» **Problem**:
Take the data that follows and return it exactly.

» **Input data**:
---

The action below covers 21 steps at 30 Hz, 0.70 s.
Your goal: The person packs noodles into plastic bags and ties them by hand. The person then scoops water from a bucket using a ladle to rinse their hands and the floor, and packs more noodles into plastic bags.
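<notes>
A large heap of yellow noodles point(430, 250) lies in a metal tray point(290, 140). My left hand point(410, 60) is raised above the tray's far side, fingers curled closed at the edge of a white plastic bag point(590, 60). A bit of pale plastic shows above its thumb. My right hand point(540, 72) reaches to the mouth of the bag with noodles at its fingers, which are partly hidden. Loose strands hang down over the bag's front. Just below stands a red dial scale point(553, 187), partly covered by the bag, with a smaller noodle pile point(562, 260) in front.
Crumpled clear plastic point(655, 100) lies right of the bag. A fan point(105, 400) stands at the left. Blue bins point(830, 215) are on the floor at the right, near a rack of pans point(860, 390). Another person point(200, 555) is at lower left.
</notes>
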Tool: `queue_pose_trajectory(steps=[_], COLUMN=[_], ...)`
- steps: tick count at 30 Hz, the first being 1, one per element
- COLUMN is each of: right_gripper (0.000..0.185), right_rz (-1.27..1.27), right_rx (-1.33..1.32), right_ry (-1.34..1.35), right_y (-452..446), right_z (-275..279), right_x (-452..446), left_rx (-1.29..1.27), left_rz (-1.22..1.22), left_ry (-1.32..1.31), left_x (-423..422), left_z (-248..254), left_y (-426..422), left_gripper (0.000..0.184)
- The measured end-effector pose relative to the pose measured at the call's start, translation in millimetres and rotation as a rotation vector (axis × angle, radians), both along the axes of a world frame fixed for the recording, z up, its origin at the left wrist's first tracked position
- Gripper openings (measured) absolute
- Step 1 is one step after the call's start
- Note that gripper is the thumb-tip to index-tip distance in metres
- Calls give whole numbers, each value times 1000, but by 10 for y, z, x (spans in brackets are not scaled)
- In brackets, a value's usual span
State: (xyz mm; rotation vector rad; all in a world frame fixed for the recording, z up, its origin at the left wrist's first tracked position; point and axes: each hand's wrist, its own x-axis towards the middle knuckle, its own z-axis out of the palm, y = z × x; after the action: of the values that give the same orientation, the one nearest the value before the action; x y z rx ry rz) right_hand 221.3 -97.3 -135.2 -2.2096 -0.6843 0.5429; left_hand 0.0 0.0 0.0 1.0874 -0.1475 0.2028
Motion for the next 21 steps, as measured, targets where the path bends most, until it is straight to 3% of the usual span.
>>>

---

» **Response below**:
The action below covers 21 steps at 30 Hz, 0.70 s.
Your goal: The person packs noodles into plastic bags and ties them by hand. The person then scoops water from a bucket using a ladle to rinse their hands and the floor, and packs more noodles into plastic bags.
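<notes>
A large heap of yellow noodles point(430, 250) lies in a metal tray point(290, 140). My left hand point(410, 60) is raised above the tray's far side, fingers curled closed at the edge of a white plastic bag point(590, 60). A bit of pale plastic shows above its thumb. My right hand point(540, 72) reaches to the mouth of the bag with noodles at its fingers, which are partly hidden. Loose strands hang down over the bag's front. Just below stands a red dial scale point(553, 187), partly covered by the bag, with a smaller noodle pile point(562, 260) in front.
Crumpled clear plastic point(655, 100) lies right of the bag. A fan point(105, 400) stands at the left. Blue bins point(830, 215) are on the floor at the right, near a rack of pans point(860, 390). Another person point(200, 555) is at lower left.
</notes>
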Tool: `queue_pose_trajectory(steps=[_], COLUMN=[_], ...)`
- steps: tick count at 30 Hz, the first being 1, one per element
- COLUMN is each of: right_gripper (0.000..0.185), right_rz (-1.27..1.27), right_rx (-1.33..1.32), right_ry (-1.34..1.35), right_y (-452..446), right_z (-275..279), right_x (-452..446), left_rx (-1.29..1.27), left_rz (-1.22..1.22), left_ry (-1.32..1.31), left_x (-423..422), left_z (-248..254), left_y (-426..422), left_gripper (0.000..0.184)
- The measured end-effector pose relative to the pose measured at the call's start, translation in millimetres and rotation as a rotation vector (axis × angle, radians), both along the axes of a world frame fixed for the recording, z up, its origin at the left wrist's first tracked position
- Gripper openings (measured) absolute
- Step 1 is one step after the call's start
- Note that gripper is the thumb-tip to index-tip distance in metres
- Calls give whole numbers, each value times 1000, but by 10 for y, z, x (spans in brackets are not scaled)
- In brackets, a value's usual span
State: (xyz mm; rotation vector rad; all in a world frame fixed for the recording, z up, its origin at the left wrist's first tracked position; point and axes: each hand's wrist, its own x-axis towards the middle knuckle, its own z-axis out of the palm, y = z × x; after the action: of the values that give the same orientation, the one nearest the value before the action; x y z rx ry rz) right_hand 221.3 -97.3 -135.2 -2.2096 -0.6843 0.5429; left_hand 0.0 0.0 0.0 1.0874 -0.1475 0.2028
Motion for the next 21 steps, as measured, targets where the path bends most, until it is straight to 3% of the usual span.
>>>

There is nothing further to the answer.